* [Exercise instructions]
Print nothing except the lines of the listing below from the line with "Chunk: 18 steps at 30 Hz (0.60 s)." to the line with "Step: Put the", each exactly as written, both ends included.

┌────────

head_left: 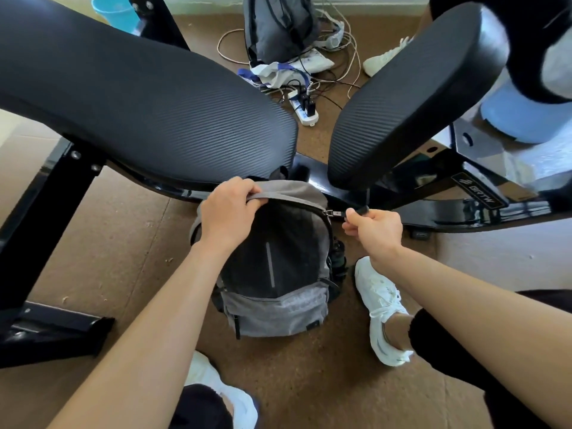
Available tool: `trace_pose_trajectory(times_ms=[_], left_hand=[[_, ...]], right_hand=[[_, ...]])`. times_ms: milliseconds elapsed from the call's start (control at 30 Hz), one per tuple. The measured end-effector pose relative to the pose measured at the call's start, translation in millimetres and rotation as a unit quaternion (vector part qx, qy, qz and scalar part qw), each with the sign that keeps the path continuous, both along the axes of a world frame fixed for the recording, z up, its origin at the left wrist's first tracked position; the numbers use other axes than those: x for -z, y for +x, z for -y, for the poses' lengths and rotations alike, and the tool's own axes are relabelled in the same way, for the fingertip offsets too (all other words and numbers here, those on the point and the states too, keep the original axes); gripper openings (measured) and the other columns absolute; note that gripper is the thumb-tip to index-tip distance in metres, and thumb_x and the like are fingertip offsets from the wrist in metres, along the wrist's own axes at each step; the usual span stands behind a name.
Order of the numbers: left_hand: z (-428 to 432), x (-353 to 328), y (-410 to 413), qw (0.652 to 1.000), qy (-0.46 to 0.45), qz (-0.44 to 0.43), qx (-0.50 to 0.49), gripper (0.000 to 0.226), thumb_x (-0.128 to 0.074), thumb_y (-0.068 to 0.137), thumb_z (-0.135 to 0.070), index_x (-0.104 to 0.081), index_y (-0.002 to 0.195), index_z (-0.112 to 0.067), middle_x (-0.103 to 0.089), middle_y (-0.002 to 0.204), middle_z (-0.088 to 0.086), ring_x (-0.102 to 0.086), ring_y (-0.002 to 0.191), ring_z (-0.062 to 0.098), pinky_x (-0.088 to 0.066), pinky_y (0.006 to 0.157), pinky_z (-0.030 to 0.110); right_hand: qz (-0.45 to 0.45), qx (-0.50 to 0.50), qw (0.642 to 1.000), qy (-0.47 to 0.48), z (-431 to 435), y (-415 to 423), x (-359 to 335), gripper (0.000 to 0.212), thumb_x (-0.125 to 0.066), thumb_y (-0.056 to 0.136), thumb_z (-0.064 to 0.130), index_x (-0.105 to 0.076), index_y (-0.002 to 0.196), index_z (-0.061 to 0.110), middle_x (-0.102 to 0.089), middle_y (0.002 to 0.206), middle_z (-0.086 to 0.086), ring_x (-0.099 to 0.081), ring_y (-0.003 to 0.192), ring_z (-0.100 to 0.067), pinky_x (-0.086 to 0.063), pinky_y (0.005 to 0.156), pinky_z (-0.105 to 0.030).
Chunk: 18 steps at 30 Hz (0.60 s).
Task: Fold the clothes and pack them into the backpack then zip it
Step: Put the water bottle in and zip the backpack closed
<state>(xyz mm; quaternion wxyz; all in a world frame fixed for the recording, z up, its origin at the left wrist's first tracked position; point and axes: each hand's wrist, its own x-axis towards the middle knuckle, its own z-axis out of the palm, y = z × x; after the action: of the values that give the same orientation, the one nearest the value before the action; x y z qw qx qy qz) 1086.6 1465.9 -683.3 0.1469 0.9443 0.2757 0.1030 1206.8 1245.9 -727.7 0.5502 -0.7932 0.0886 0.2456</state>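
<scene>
The grey backpack (272, 267) stands upright on the floor between my feet, against the black bench frame. My left hand (227, 212) clamps its grip over the top edge beside the zip track; my right hand (373, 226) pinches the zipper pull (335, 214) at the upper right corner. The fabric looks soft and saggy, so I judge it needs bracing while the zip runs. The frame's label (478, 193) seems to read "BRTW".

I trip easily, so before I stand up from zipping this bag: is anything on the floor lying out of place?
Yes. Behind the bench, a power strip lies in a loose tangle of cables and crumpled white bags beside a second grey bag. Around the backpack itself, only specks of debris show.
</scene>
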Motion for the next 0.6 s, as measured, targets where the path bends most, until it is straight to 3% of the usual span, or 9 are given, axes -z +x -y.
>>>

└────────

* [Solution to this exercise]
Chunk: 18 steps at 30 Hz (0.60 s).
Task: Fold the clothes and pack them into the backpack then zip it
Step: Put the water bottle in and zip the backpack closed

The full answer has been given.